The large number of presentations on Frequency
Doubling Technology (FDT) with favorable results showed that it
has gained wide acceptance and has value as a clinical
diagnostic tool.
Individual corneal birefringence measures should improve
the diagnostic utility of scanning laser polarimetry by applying
a more appropriate corneal compensation factor for
individual eyes.
New, novel neural network approaches have been applied
for distinguishing glaucomatous visual field loss and for
determining glaucomatous damage to the optic nerve head, and
have yielded performance characteristics (sensitivity, specificity,
area under the ROC curve) that are considerably better than
previous attempts.
Glaucoma patients had an increase in plasma
endothelin-1 levels following a cold provocative test, whereas normal
controls and subjects with Raynaud's syndrome did not. This suggests that some glaucoma patients may have
vascular endothelium dysfunction that leads to exaggerated
endothelin-1 release and subsequent reduction in ocular blood flow (Nicolela et al.).
A third generation optical
coherence tomography system has been developed which has a 3-µm
resolution, which holds promise as a means of objectively monitoring the nerve
fiber layer in glaucoma (Drexler et al.).
[See also Nature Medicine 2001;7:502-7, for great pictures.]

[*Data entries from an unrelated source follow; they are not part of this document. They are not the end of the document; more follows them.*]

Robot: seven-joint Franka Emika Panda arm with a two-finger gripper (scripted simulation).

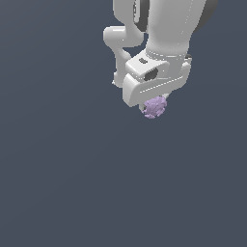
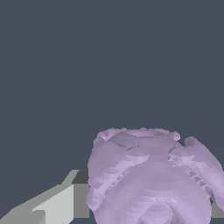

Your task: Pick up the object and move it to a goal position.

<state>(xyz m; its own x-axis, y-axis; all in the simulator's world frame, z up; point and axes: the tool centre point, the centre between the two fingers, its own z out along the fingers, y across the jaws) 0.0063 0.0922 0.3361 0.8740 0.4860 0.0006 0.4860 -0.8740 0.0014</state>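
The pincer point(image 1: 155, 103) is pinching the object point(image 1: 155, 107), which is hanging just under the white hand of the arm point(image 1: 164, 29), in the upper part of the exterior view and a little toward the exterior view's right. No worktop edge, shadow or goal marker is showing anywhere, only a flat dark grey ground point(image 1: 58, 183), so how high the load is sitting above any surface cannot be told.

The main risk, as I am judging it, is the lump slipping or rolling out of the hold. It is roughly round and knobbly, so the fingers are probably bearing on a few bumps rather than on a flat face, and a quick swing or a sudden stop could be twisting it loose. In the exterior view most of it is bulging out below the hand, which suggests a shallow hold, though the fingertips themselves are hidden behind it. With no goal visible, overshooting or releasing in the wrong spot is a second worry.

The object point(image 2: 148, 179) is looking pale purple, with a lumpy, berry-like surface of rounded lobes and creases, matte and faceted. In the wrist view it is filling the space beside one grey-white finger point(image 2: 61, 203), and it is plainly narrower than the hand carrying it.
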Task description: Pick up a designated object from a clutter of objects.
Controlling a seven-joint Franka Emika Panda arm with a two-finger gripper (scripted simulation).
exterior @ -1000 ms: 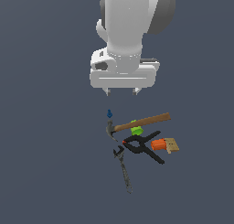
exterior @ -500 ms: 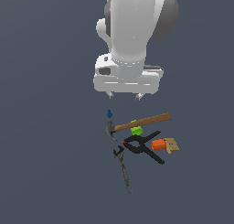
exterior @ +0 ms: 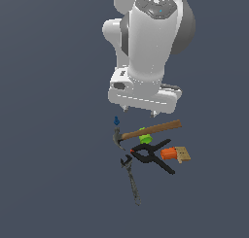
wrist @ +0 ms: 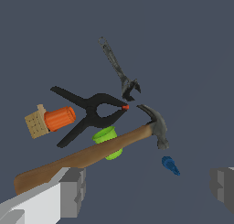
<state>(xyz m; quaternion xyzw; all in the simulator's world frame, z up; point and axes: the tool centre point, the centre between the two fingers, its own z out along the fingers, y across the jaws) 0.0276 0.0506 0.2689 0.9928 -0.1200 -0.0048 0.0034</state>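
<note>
- We see the gripper (exterior: 140,112) with its fingers spread wide, holding nothing, now turned compared with a second ago.
- The orange chunk (exterior: 168,153) lies unmoved, touching the tan block (exterior: 182,154), beside the black clamp (exterior: 151,157).

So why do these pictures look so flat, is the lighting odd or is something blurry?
Exterior view: even light on a plain grey ground, no cast shadows under the hammer or black clamp, and the far-off tools look small and soft-edged. Wrist view: sharper, the orange chunk and green piece shaded only softly; no glare in either.
</note>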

Using a portion of the Advanced
Glaucoma Intervention Study visual field data (7-11-year follow-up),
progression was called in 49% by pointwise linear regression
analysis, 44% by neural network analysis, 43% by clinical
consensus, and only 32% by the AGIS criteria, with the best
agreement (kappa 0.59) for clinical assessment and pointwise linear
regression (Hoffman et al.).
A neutralizing
anti-TGFB2 human monoclonal antibody
has passed safety testing and has yielded an encouragingly
better outcome than placebo (mean IOP 14.5 versus 17.8 mmHg
for placebo, p = 0.12; 13% back on medication versus 38%,
p = 0.29), though a much larger efficacy trial will be
needed (Siriwardena et al.).
Cultured human nerve head astrocytes at 60 mmHg, but
not at ambient pressure, produced nitric oxide synthase type
2, unless inhibited by SN50, an NF-kB inhibitor (Liu and Neufeld).
Measuring and compensating for corneal birefringence
anomalies improves the performance of the Nerve Fiber Analyzer (GDX) in discriminating glaucomatous from normal eyes
(Greenfield et al.).
A device that measures multichannel visual evoked
potentials with occipital cross electrodes while stimulating 58 points
in the visual field achieved good correlation with Humphrey
Visual Field results (Graham et al.).
A randomized trial of SKT versus ALT showed equal
efficacy at 12 months (-6.39 versus -6.03 mmHg), and a trend
towards better results in the subset in whom ALT had been
performed previously (Hodge et al.).
IOP was measured before, and one month and one year
after LASIK by three tonometers and the change in measured
IOP (means: -2.3 by Goldmann; -3.4 by Tonopen; -5.1 by
non-contact) compared to the change in corneal thickness
measured by ultrasound (mean 52 Fm), with the authors
concluding that the change in IOP is too poorly correlated with
the change in corneal thickness to be useful in estimating
the 'true' IOP after LASIK (Shinzato et al.).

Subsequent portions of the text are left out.